Menurut polisi, dugaan penghasutan sudah berlangsung sejak 25 Agustus 2025, bertepatan dengan gelombang aksi di sekitar Gedung DPR, Jalan Gelora, Tanah Abang, hingga beberapa titik lain di Jakarta.
Tim penyelidik gabungan dari Polda Metro Jaya telah mengumpulkan bukti sejak awal, hingga akhirnya melakukan penangkapan pada Senin (1/9/2025) malam, sekitar pukul 22.45 WIB. Delpedro kemudian dibawa ke Polda Metro Jaya untuk menjalani pemeriksaan lebih lanjut.
Meski demikian, pihak kepolisian masih menahan detail peran spesifik Direktur Lokataru dalam aksi tersebut. Ade Ary menegaskan bahwa keterangan lebih rinci mengenai motif dan jaringan yang terlibat akan diumumkan setelah proses pemeriksaan mendalam selesai.
Reaksi dari Lokataru Foundation

Pihak Lokataru Foundation langsung bereaksi keras atas penangkapan ini. Dalam pernyataan resmi yang diunggah melalui akun Instagram @lokataru_foundation, mereka menyebut tindakan aparat sebagai “penjemputan paksa tanpa dasar hukum yang jelas.”
Lokataru menilai kasus ini merupakan bentuk kriminalisasi dan ancaman serius bagi kebebasan sipil serta demokrasi di Indonesia.
“Penangkapan ini adalah bentuk kriminalisasi. Kebebasan sipil kita kini berada dalam ancaman nyata,” tulis pernyataan Lokataru.
Dari Penangkapan Hingga Penetapan Tersangka

Hanya berselang beberapa jam setelah penangkapan, polisi menetapkan Direktur Lokataru, Delpedro sebagai tersangka. Keputusan ini diambil berdasarkan hasil pemeriksaan awal serta bukti yang dianggap cukup untuk menjeratnya.
“Delpedro Marhaen sudah resmi menjadi tersangka atas dugaan menghasut pelajar dan anak-anak untuk terlibat dalam aksi anarkis,” kata Ade Ary.

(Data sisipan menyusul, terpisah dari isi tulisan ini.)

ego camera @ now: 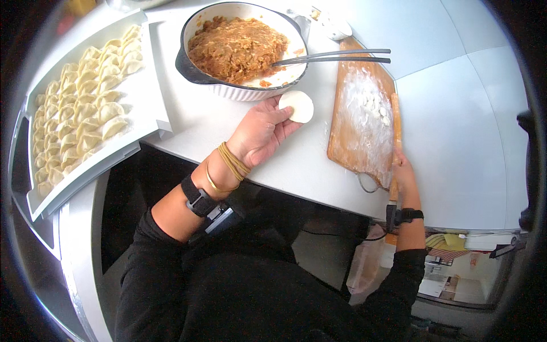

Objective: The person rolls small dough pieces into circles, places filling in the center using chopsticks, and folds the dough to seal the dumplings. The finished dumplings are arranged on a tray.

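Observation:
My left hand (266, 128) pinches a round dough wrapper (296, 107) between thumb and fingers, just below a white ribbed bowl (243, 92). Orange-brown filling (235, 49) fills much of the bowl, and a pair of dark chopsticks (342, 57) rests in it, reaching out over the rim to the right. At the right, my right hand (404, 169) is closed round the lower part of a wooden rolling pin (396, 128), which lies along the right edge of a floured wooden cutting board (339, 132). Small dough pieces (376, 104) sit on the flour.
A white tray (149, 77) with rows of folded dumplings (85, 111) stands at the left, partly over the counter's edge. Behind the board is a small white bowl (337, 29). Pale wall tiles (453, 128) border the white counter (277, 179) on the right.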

Polisi menilai, ajakan yang diduga dilakukan Direktur Lokataru ini bersifat provokatif dan berpotensi memicu kerusuhan lebih luas. Fakta bahwa pelajar serta anak di bawah umur ikut dilibatkan membuat kasus ini semakin berat.
Jerat Hukum yang Menanti
Direktur Lokataru ini dijerat dengan pasal berlapis. Selain Pasal 160 KUHP tentang penghasutan, ia juga dikenakan:
- Pasal 45A ayat 3 jo. Pasal 28 ayat 3 UU No. 1 Tahun 2024 tentang ITE, terkait penyebaran berita bohong yang menimbulkan keresahan.
- Pasal 76H jo. Pasal 15 jo. Pasal 87 UU No. 35 Tahun 2014 tentang Perlindungan Anak, terkait dugaan memperalat anak di bawah umur dalam aksi berbahaya.

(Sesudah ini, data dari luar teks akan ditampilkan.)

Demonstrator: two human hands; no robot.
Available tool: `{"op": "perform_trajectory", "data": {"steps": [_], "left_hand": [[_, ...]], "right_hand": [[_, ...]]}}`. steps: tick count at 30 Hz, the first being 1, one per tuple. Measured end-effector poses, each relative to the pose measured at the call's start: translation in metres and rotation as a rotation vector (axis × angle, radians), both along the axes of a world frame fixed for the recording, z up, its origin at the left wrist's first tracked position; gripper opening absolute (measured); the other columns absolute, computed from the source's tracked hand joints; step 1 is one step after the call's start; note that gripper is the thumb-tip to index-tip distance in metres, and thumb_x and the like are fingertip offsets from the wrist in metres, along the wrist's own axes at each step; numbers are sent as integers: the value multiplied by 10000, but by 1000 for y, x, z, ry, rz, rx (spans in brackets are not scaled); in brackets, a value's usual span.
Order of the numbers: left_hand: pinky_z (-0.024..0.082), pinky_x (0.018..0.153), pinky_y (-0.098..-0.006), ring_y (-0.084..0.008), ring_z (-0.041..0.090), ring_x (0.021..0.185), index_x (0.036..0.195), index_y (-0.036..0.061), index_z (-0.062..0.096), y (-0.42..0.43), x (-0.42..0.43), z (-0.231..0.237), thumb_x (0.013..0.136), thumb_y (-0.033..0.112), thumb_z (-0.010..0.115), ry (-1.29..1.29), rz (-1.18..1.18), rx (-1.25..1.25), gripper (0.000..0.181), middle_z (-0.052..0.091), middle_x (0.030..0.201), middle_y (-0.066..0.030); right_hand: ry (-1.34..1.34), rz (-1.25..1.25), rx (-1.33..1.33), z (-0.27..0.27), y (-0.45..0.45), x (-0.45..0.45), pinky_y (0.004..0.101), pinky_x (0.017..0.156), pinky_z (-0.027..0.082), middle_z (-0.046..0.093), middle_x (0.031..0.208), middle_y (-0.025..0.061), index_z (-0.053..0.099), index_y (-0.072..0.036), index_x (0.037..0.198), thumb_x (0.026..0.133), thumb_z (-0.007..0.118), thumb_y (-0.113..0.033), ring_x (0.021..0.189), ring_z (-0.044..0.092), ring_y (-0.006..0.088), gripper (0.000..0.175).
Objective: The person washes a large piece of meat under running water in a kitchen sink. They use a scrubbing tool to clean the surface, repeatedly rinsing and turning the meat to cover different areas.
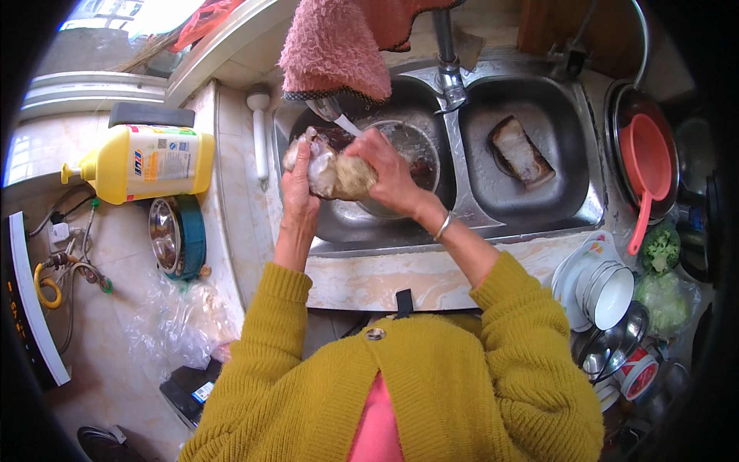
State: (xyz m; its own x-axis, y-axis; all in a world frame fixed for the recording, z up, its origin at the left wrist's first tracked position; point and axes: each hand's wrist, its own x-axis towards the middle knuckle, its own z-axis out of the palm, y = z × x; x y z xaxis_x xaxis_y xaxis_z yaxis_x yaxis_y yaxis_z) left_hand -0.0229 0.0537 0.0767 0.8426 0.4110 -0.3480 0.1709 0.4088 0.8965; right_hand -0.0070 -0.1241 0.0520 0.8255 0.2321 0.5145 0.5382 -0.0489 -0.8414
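Observation:
My left hand [299, 187] grips a chunk of meat [321, 168] with a pale, glossy side and a dark brown part, above the left basin [340, 230] of a steel double sink. A tan, fibrous scrubber [355, 177], perhaps loofah, is held by my right hand [394, 173] against the meat. Below them a round bowl [437, 151] in the basin holds water and a dark piece, partly hidden by my right hand. A white strip [346, 123] shows just behind my right hand; its kind is unclear. In the right basin [531, 211] lies a slab of meat [521, 151] with browned edges.
Over the left basin hangs a pink towel [340, 49], beside the tap [451, 86]. A yellow pump bottle [153, 164] lies left, near a teal-banded round container [193, 237] and plastic bags [179, 323]. Rightward are a red ladle [646, 156], stacked white bowls [611, 297] and broccoli [660, 248].

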Motion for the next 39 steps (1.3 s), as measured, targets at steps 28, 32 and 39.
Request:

Jika terbukti bersalah, ancaman hukuman yang dihadapi Delpedro cukup berat, mengingat kasus ini menyangkut keamanan publik sekaligus perlindungan anak.

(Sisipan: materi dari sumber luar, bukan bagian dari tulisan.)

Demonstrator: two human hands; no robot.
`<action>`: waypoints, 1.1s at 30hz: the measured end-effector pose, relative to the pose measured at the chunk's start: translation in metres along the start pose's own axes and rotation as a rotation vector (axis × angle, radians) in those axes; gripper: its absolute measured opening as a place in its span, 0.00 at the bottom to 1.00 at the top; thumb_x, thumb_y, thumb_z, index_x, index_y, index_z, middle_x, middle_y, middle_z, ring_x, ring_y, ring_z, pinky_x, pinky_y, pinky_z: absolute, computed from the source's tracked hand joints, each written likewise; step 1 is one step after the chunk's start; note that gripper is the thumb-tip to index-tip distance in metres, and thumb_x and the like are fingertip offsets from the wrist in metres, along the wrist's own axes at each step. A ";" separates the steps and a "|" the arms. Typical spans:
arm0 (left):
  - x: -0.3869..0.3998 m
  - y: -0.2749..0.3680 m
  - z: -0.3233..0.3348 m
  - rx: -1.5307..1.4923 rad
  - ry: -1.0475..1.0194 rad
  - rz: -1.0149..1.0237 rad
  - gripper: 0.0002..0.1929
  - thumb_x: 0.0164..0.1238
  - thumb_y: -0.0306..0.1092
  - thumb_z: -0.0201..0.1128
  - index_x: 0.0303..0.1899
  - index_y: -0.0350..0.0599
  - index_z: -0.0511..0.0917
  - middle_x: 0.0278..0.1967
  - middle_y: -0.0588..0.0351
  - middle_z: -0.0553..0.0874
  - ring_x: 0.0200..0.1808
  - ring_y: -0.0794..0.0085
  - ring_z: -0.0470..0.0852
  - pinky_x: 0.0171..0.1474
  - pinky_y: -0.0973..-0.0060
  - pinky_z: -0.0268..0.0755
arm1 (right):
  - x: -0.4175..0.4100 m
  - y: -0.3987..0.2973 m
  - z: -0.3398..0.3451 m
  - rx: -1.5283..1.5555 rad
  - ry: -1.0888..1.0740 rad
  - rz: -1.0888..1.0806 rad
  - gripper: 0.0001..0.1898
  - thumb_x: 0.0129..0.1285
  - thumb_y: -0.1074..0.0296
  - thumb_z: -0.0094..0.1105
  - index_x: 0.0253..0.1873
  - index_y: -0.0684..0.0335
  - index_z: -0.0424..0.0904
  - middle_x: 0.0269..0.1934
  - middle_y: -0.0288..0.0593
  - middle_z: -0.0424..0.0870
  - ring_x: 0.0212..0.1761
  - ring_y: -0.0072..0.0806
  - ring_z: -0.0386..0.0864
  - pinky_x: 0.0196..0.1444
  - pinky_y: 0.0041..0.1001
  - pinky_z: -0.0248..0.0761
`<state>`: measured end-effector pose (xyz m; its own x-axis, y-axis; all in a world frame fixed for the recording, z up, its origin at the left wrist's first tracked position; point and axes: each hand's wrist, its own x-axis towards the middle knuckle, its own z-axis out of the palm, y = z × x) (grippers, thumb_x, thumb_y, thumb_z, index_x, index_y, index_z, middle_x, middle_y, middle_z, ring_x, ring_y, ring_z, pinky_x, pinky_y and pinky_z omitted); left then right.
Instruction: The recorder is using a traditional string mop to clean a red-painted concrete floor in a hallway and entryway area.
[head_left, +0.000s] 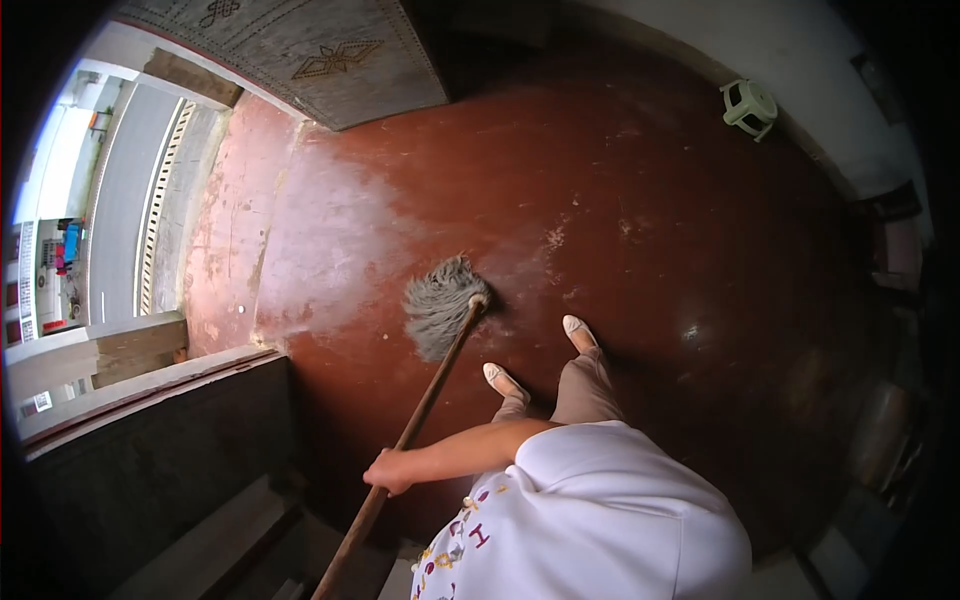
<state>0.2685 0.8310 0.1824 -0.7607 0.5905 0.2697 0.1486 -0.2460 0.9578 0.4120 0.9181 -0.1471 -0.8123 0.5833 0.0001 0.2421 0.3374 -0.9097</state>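
Note:
My right hand (388, 472) is closed around the wooden handle (435, 382) of a string mop, partway along it. The handle slants from the bottom edge of the view up to the mop head (444, 307). Grey strands of the head lie spread on the red floor (480, 180), ahead of my feet. A pale collar joins the strands to the handle at their right side. My left hand is out of view, as is the handle's upper end.
My pale shoes (576, 325) stand right of the mop. A green plastic stool (750, 109) is by the far wall. At left, a doorway opens towards a road (127, 187), between a studded door panel (352, 60) and a dark panel (180, 442). Furniture at lower right is dim.

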 end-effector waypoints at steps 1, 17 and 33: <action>-0.010 -0.012 0.006 -0.026 -0.010 -0.046 0.19 0.72 0.43 0.53 0.21 0.47 0.71 0.10 0.62 0.63 0.12 0.77 0.59 0.18 0.77 0.57 | -0.018 0.015 -0.009 -0.017 0.006 0.020 0.17 0.46 0.59 0.73 0.39 0.58 0.79 0.34 0.45 0.85 0.42 0.46 0.84 0.44 0.44 0.76; -0.340 -0.177 0.202 -0.268 -0.454 -0.789 0.10 0.70 0.33 0.53 0.27 0.50 0.68 0.14 0.66 0.66 0.12 0.80 0.61 0.28 0.72 0.65 | -0.455 0.232 -0.175 -0.361 0.264 0.690 0.04 0.51 0.70 0.60 0.33 0.55 0.80 0.33 0.50 0.83 0.40 0.50 0.82 0.42 0.44 0.72; -0.353 -0.073 -0.071 -0.305 -0.331 -0.332 0.16 0.77 0.38 0.43 0.28 0.45 0.70 0.11 0.65 0.62 0.11 0.83 0.55 0.24 0.78 0.61 | -0.383 0.107 0.022 -0.371 0.229 0.205 0.15 0.43 0.69 0.68 0.40 0.49 0.82 0.33 0.38 0.84 0.40 0.40 0.83 0.44 0.43 0.69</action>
<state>0.4815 0.5861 0.0107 -0.4893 0.8718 0.0225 -0.2920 -0.1881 0.9377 0.7377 0.7146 -0.2537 -0.6002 0.7991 -0.0344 0.5919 0.4149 -0.6910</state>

Publik Terbelah, Pro-Kontra Menguat
Kasus ini sontak menyedot perhatian publik. Sebagian masyarakat mendukung langkah kepolisian karena menilai aksi provokatif yang melibatkan anak-anak tidak bisa ditoleransi. Namun, di sisi lain, pendukung kebebasan sipil menilai penangkapan ini berpotensi menekan ruang gerak aktivis dan pembela hak asasi manusia.
Tagar BebaskanDelpedro mulai bermunculan di media sosial, sementara kelompok pro-demokrasi menyerukan solidaritas.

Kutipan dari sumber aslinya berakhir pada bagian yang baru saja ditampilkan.